:: PROBLEM STATEMENT ::
Find each line below containing the word "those" and copy it.

START PROVIDED ENTRIES

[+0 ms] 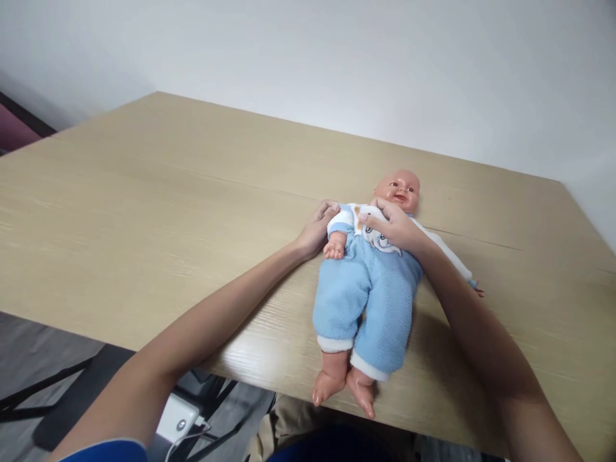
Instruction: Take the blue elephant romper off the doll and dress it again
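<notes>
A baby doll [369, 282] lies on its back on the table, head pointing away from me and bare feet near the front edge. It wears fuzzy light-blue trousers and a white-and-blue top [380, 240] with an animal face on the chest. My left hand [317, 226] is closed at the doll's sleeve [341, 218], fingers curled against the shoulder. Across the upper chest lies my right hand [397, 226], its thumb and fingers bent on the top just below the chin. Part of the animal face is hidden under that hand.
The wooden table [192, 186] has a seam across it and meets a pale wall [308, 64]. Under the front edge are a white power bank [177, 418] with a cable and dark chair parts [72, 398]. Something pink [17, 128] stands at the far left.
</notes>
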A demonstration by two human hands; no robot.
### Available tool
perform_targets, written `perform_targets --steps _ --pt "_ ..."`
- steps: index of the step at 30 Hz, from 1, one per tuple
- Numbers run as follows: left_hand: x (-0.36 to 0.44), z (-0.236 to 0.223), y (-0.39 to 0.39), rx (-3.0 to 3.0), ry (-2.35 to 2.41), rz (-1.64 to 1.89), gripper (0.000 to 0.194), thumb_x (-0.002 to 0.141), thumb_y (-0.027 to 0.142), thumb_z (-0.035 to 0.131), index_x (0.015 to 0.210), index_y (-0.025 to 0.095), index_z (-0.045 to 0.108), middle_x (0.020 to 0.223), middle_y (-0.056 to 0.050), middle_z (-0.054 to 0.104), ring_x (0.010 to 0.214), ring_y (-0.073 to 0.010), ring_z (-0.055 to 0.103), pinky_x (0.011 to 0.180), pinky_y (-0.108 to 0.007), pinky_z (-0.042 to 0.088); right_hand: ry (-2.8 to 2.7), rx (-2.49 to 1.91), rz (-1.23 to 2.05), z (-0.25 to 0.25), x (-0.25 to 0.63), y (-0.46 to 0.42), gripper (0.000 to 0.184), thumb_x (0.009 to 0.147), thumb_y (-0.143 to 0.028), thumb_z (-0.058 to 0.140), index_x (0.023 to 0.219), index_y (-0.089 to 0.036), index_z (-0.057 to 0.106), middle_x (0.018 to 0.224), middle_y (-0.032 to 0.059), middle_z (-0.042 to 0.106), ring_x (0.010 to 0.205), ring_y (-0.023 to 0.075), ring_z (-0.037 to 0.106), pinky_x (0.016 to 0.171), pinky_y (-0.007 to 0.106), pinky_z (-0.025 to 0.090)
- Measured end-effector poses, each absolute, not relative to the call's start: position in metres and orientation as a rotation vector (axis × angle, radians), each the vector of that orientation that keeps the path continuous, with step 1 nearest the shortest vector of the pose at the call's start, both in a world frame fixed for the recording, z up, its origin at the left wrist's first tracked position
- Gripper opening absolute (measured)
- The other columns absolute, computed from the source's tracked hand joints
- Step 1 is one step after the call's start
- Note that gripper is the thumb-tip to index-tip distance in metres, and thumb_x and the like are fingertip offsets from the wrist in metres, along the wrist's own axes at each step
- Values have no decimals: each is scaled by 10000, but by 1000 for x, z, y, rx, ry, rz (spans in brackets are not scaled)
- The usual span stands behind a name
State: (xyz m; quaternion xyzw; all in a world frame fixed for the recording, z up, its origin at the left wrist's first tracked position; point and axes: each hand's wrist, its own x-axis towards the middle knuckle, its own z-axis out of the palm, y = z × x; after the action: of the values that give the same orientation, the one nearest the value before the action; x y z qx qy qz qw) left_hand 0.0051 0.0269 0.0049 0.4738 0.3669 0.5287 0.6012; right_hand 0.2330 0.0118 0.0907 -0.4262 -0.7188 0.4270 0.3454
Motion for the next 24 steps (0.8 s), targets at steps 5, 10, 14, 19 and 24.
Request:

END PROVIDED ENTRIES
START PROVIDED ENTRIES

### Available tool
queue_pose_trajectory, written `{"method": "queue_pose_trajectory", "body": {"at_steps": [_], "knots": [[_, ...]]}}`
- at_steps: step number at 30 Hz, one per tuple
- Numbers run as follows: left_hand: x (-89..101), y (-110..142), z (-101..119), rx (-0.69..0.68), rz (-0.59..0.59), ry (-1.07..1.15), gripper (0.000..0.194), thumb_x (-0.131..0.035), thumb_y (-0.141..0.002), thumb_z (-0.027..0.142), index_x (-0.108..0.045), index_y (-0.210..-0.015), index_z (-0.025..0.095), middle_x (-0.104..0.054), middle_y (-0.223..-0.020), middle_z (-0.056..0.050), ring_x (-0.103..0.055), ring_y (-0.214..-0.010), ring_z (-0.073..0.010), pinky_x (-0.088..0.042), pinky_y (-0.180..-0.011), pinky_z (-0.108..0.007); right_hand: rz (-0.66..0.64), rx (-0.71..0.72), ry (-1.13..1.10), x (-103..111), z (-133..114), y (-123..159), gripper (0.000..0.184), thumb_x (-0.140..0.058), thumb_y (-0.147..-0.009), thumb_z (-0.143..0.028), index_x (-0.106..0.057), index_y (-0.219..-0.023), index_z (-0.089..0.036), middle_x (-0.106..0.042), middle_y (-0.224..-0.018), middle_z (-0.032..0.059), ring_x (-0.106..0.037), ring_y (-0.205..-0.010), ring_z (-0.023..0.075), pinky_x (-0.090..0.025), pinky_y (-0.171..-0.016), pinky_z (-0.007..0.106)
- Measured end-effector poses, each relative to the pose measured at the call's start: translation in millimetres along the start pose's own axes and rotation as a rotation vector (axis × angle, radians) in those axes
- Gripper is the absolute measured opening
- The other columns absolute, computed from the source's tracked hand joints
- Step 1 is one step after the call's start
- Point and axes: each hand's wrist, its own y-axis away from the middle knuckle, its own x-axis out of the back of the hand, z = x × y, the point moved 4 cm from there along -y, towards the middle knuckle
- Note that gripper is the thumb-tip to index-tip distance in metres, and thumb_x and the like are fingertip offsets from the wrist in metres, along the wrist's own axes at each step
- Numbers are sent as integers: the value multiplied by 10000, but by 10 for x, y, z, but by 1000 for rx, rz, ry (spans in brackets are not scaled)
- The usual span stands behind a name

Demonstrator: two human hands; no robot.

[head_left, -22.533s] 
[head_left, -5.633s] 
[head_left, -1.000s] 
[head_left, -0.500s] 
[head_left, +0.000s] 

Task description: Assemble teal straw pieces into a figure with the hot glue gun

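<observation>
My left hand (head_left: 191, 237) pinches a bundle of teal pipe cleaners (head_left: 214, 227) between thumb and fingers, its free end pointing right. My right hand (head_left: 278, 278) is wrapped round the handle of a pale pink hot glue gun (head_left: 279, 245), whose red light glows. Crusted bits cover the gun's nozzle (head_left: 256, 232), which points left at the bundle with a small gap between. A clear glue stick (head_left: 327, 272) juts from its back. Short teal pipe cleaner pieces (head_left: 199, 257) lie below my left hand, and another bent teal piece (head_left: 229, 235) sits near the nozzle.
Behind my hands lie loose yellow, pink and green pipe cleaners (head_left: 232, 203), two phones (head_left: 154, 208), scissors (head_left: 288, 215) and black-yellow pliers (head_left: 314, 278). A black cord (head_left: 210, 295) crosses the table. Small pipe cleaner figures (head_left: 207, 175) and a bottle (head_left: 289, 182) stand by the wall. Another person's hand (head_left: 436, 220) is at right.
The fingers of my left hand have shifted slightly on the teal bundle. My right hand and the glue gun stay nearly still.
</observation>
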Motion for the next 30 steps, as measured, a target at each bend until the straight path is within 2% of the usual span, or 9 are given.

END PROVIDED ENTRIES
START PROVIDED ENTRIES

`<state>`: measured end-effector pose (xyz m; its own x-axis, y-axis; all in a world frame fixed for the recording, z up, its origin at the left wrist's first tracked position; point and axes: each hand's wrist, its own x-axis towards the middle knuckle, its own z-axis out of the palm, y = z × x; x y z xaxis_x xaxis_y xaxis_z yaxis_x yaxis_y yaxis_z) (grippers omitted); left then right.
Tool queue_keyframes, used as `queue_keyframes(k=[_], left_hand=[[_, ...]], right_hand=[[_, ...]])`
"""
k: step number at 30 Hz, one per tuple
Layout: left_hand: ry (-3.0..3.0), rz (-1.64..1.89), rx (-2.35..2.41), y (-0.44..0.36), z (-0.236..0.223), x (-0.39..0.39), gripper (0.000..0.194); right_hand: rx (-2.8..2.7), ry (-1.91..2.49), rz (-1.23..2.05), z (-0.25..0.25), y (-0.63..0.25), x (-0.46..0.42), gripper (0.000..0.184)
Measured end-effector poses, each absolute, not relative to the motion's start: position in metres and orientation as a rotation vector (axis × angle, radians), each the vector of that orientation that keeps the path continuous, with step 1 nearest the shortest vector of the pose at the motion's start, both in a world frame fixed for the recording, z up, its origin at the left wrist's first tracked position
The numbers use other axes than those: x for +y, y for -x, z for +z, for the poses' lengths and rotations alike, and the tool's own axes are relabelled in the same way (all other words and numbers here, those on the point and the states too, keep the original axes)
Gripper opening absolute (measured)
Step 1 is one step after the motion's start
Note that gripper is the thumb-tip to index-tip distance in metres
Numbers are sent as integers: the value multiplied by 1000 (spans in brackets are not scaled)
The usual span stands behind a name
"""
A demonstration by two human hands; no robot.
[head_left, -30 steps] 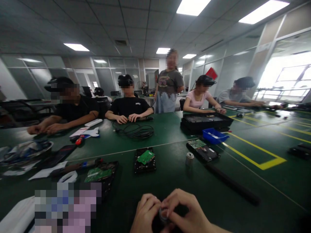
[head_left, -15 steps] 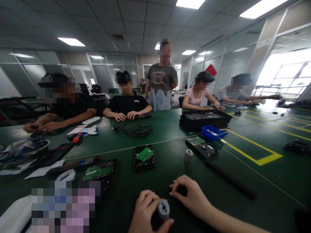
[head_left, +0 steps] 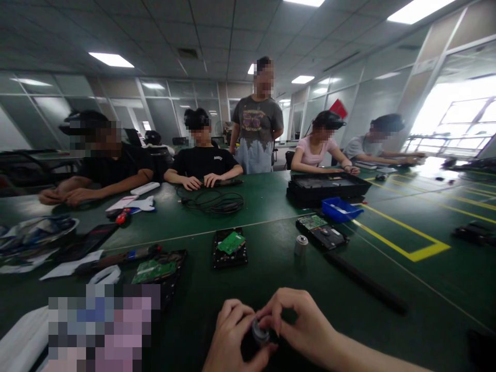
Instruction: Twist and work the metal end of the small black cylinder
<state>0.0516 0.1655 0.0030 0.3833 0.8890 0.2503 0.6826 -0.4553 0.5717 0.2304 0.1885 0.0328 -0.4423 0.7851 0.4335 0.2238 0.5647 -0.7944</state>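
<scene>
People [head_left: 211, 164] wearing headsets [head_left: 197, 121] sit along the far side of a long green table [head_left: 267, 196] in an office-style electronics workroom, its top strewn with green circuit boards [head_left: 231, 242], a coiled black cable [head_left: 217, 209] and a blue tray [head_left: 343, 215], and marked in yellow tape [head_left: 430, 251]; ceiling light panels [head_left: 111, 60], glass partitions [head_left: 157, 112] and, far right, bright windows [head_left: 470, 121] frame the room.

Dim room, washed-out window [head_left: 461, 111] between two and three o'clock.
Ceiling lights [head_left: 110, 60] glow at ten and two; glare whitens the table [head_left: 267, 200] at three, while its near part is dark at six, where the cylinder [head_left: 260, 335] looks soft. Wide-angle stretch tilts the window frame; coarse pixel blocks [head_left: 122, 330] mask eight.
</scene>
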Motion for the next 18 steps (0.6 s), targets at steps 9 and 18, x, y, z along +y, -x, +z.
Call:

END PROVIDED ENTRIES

:: ANSWER TO THIS EXERCISE ::
- Measured end-effector poses, each relative to the pose measured at the call's start: translation in millimetres along the start pose's own axes and rotation as a rotation vector (axis × angle, radians) in those axes
The numbers use other axes than those: x for +y, y for -x, z for +z, for the poses' lengths and rotations alike, and the tool's own axes are relabelled in the same way (all other words and numbers here, those on the point and the states too, keep the original axes)

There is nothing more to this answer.